» **EXERCISE REQUIREMENTS**: Drop every picture, then repeat the records exactly.

» **SOURCE RECORDS**:

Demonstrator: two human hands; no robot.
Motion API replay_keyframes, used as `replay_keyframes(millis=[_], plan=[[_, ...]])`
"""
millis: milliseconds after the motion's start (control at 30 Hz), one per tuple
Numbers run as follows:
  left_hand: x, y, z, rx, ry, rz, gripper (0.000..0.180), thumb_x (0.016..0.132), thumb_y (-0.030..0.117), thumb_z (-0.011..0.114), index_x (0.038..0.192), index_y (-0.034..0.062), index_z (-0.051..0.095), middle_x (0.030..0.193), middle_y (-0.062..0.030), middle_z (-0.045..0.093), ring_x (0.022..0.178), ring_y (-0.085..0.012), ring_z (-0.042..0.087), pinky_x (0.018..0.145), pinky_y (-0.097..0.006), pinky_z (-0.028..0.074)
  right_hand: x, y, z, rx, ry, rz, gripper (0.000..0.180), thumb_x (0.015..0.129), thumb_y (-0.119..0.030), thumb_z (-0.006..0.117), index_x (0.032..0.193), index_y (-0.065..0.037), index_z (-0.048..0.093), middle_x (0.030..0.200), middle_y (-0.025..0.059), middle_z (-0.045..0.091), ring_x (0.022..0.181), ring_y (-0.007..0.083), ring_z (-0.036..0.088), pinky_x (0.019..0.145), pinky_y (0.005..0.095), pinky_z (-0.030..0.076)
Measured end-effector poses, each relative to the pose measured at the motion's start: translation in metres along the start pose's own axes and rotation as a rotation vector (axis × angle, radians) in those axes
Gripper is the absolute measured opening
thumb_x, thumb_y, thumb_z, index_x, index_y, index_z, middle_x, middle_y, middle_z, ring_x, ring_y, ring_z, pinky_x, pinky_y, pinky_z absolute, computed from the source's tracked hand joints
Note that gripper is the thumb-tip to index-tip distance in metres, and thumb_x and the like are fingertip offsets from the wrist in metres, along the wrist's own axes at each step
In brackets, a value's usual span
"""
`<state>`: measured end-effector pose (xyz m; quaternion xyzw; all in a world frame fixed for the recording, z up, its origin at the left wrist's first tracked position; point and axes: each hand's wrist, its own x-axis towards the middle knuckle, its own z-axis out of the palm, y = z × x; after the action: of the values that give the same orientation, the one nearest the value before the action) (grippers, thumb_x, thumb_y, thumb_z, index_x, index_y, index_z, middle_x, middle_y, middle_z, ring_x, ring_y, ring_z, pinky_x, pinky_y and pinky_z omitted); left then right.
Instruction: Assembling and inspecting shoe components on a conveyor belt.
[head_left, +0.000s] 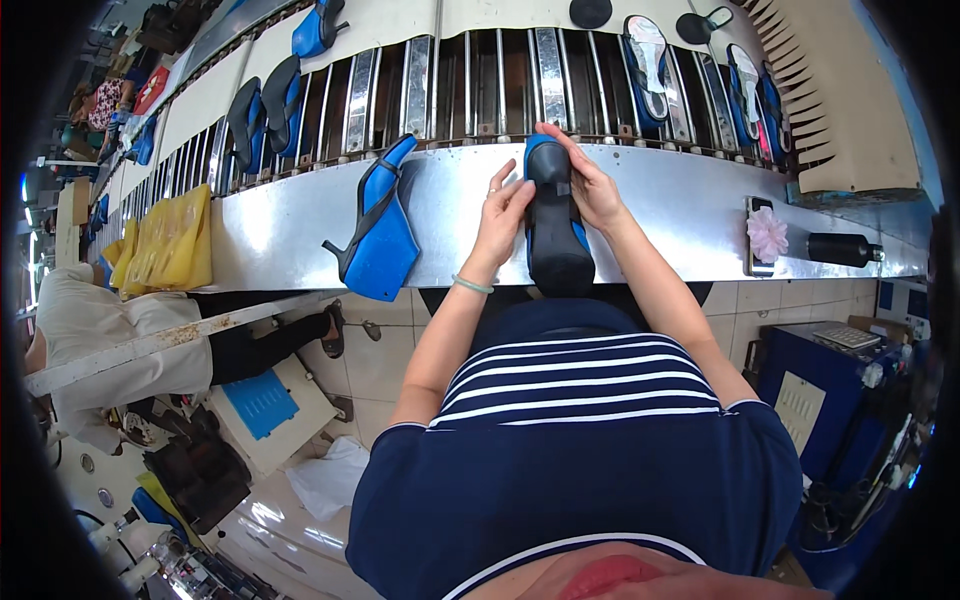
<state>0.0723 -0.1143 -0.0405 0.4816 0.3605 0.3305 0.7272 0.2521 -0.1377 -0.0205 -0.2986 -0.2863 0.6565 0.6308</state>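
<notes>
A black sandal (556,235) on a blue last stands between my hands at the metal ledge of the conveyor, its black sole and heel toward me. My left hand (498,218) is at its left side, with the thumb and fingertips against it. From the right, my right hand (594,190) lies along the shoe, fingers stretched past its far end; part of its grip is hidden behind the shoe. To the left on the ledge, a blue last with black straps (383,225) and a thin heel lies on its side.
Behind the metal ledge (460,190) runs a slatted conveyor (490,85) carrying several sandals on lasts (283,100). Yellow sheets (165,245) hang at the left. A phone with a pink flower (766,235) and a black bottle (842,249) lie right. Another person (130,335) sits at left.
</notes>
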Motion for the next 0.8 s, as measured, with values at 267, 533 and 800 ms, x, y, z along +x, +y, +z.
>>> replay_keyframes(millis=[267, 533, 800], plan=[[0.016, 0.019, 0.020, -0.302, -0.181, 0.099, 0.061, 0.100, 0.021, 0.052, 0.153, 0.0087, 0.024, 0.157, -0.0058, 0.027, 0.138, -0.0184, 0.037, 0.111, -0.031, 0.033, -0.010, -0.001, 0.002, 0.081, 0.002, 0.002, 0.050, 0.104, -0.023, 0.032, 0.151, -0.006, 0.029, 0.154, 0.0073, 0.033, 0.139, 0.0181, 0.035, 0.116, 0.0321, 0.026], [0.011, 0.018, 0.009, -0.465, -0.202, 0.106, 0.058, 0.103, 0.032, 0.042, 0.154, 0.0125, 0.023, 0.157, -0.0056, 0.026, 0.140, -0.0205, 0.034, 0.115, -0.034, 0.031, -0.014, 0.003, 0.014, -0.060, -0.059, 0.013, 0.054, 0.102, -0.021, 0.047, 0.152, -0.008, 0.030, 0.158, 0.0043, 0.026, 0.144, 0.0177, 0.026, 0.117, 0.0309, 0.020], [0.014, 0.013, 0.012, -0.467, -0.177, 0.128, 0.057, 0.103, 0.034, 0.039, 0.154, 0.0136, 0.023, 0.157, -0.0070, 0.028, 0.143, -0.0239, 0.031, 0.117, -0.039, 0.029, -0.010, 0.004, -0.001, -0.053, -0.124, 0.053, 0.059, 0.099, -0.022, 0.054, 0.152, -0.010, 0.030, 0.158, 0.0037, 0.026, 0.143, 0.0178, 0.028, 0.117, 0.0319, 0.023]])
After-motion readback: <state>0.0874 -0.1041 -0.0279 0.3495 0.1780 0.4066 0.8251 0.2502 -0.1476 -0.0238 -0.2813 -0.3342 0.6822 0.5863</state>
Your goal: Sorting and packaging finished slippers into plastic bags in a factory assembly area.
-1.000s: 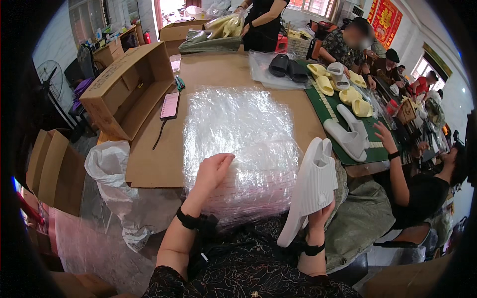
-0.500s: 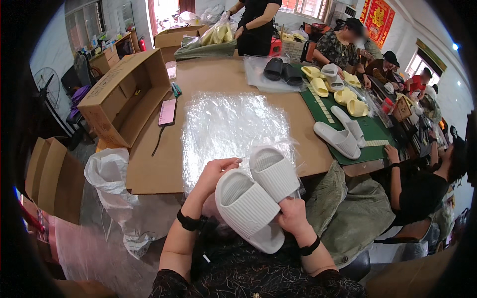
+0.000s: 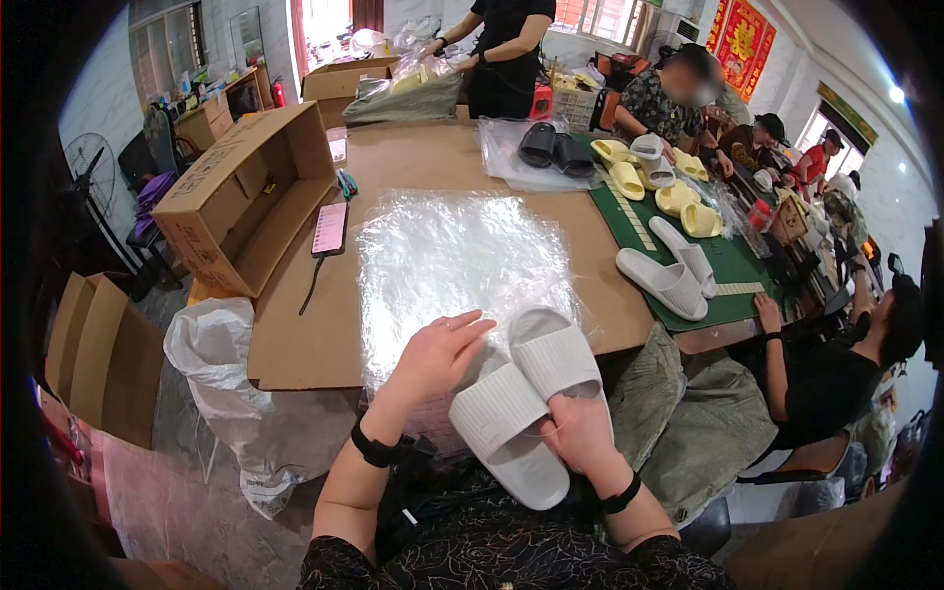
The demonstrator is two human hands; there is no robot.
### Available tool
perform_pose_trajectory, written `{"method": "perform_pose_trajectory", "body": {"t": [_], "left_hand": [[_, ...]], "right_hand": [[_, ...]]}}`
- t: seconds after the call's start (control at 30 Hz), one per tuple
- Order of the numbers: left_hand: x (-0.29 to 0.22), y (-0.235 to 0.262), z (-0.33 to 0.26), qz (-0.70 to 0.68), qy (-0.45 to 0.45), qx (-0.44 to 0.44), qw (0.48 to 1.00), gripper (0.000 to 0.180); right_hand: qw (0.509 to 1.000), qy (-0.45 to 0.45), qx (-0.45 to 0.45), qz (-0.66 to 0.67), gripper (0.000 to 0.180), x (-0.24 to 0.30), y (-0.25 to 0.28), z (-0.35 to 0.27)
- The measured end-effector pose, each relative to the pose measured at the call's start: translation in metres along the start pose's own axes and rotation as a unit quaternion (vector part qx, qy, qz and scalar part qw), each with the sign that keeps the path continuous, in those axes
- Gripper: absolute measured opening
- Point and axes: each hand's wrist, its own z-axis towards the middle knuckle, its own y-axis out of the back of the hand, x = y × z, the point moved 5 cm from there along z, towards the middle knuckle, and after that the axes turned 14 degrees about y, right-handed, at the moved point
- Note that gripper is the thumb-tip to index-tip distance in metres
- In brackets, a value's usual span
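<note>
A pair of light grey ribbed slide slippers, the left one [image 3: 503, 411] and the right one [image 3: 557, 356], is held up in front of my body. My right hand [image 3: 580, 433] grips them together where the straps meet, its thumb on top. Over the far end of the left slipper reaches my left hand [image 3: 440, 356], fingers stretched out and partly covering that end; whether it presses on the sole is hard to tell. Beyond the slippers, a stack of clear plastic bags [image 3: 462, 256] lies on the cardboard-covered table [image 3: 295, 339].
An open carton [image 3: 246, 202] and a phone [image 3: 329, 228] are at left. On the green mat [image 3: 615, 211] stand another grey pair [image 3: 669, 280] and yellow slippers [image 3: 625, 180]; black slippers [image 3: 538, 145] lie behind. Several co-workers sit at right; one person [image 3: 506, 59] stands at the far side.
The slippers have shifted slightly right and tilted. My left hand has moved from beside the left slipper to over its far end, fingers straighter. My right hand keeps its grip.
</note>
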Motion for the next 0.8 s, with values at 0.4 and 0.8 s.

» **EXERCISE OUTPUT**:
Demonstrator: two human hands; no robot.
Motion API replay_keyframes, used as `replay_keyframes(millis=[_], plan=[[_, ...]])`
"""
millis: milliseconds after the motion's start (control at 30 Hz), one per tuple
Numbers run as follows:
  left_hand: x, y, z, rx, ry, rz, gripper (0.000..0.180), thumb_x (0.016..0.132), thumb_y (-0.030..0.117), thumb_z (-0.011..0.114), index_x (0.038..0.192), index_y (-0.034..0.062), index_z (-0.051..0.095), middle_x (0.030..0.193), middle_y (-0.062..0.030), middle_z (-0.045..0.093), ring_x (0.022..0.178), ring_y (-0.085..0.012), ring_z (-0.042..0.087), pinky_x (0.018..0.145), pinky_y (-0.097..0.006), pinky_z (-0.028..0.074)
  right_hand: x, y, z, rx, ry, rz, gripper (0.000..0.180), thumb_x (0.015..0.129), thumb_y (-0.119..0.030), thumb_z (-0.006..0.117), index_x (0.032..0.193), index_y (-0.065..0.037), index_z (-0.048..0.093), middle_x (0.030..0.200), middle_y (-0.025..0.059), middle_z (-0.045..0.091), ring_x (0.022..0.181), ring_y (-0.007..0.083), ring_z (-0.036..0.088), pinky_x (0.019..0.145), pinky_y (0.005..0.095), pinky_z (-0.030..0.076)
Measured end-effector poses, each relative to the pose measured at the motion's start: translation in metres along the start pose's own axes and rotation as a rotation vector (axis × angle, radians) in those axes
Gripper is the absolute measured opening
thumb_x, thumb_y, thumb_z, index_x, index_y, index_z, middle_x, middle_y, middle_z, ring_x, ring_y, ring_z, pinky_x, pinky_y, pinky_z absolute, computed from the source's tracked hand joints
Note that gripper is the thumb-tip to index-tip distance in metres, and thumb_x and the like are fingertip offsets from the wrist in metres, along the wrist's own axes at each step
In brackets, a value's usual span
"""
`<state>`: measured end-effector pose (xyz m; quaternion xyzw; all in a world frame fixed for the recording, z up, its origin at the left wrist's first tracked position; point and axes: each hand's wrist, its own x-axis towards the middle knuckle, its own z-axis out of the palm, y = z × x; after the action: of the values that give the same orientation, the one nearest the value before the action) (grippers, thumb_x, thumb_y, thumb_z, index_x, index_y, index_z, middle_x, middle_y, middle_z, ring_x, ring_y, ring_z, pinky_x, pinky_y and pinky_z omitted); left then right.
Instruction: Assembling and inspecting shoe components on a conveyor belt.
[head_left, +0.000s] 
<state>0.0723 -0.1143 -0.0405 0.4816 0.3605 0.3305 0.7272 0.2521 -0.1377 -0.0205 -0.2986 -0.2863 0.6565 0.6308</state>
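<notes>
A black sandal (556,235) on a blue last stands between my hands at the metal ledge of the conveyor, its black sole and heel toward me. My left hand (498,218) is at its left side, with the thumb and fingertips against it. From the right, my right hand (594,190) lies along the shoe, fingers stretched past its far end; part of its grip is hidden behind the shoe. To the left on the ledge, a blue last with black straps (383,225) and a thin heel lies on its side.
Behind the metal ledge (460,190) runs a slatted conveyor (490,85) carrying several sandals on lasts (283,100). Yellow sheets (165,245) hang at the left. A phone with a pink flower (766,235) and a black bottle (842,249) lie right. Another person (130,335) sits at left.
</notes>
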Motion for the next 0.8 s, as measured, with values at 267, 533 and 800 ms, x, y, z along +x, +y, +z.
>>> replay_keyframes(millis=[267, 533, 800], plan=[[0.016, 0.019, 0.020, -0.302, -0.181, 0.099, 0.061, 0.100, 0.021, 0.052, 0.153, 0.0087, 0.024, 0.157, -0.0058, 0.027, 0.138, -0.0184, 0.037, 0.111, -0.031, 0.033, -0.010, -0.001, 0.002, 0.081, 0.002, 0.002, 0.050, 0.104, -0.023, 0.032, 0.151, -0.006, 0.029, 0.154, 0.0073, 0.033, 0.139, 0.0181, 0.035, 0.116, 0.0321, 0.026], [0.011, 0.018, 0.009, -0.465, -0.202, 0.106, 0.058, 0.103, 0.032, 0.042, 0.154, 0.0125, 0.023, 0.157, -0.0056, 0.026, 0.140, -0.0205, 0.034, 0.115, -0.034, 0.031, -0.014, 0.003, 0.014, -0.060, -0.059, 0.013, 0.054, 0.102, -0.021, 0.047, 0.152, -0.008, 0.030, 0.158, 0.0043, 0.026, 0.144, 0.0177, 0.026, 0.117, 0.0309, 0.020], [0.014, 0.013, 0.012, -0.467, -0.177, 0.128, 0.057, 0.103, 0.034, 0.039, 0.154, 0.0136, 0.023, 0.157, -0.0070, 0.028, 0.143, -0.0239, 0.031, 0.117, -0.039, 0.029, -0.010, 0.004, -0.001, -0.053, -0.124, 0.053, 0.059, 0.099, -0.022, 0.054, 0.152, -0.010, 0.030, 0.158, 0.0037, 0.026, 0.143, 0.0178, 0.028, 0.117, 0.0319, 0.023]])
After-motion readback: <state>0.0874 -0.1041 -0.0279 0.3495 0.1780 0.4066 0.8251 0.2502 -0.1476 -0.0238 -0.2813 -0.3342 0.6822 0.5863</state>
Your goal: Sorting and packaging finished slippers into plastic bags in a factory assembly area.
-1.000s: 
-0.500s: 
+0.000s: 
The demonstrator is two human hands; there is no robot.
### Available tool
perform_pose_trajectory, written `{"method": "perform_pose_trajectory", "body": {"t": [_], "left_hand": [[_, ...]], "right_hand": [[_, ...]]}}`
- t: seconds after the call's start (control at 30 Hz), one per tuple
- Order of the numbers: left_hand: x (-0.29 to 0.22), y (-0.235 to 0.262), z (-0.33 to 0.26), qz (-0.70 to 0.68), qy (-0.45 to 0.45), qx (-0.44 to 0.44), qw (0.48 to 1.00), gripper (0.000 to 0.180); right_hand: qw (0.509 to 1.000), qy (-0.45 to 0.45), qx (-0.45 to 0.45), qz (-0.66 to 0.67), gripper (0.000 to 0.180), x (-0.24 to 0.30), y (-0.25 to 0.28), z (-0.35 to 0.27)
- The measured end-effector pose, each relative to the pose measured at the call's start: translation in metres along the start pose's own axes and rotation as a unit quaternion (vector part qx, qy, qz and scalar part qw), each with the sign that keeps the path continuous, in those axes
- Gripper: absolute measured opening
- Point and axes: each hand's wrist, its own z-axis towards the middle knuckle, its own y-axis out of the back of the hand, x = y × z, the point moved 5 cm from there along z, towards the middle knuckle, and after that the axes turned 14 degrees about y, right-handed, at the moved point
- Note that gripper is the thumb-tip to index-tip distance in metres
- In brackets, a value's usual span
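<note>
A pair of light grey ribbed slide slippers, the left one [image 3: 503, 411] and the right one [image 3: 557, 356], is held up in front of my body. My right hand [image 3: 580, 433] grips them together where the straps meet, its thumb on top. Over the far end of the left slipper reaches my left hand [image 3: 440, 356], fingers stretched out and partly covering that end; whether it presses on the sole is hard to tell. Beyond the slippers, a stack of clear plastic bags [image 3: 462, 256] lies on the cardboard-covered table [image 3: 295, 339].
An open carton [image 3: 246, 202] and a phone [image 3: 329, 228] are at left. On the green mat [image 3: 615, 211] stand another grey pair [image 3: 669, 280] and yellow slippers [image 3: 625, 180]; black slippers [image 3: 538, 145] lie behind. Several co-workers sit at right; one person [image 3: 506, 59] stands at the far side.
The slippers have shifted slightly right and tilted. My left hand has moved from beside the left slipper to over its far end, fingers straighter. My right hand keeps its grip.
</note>
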Motion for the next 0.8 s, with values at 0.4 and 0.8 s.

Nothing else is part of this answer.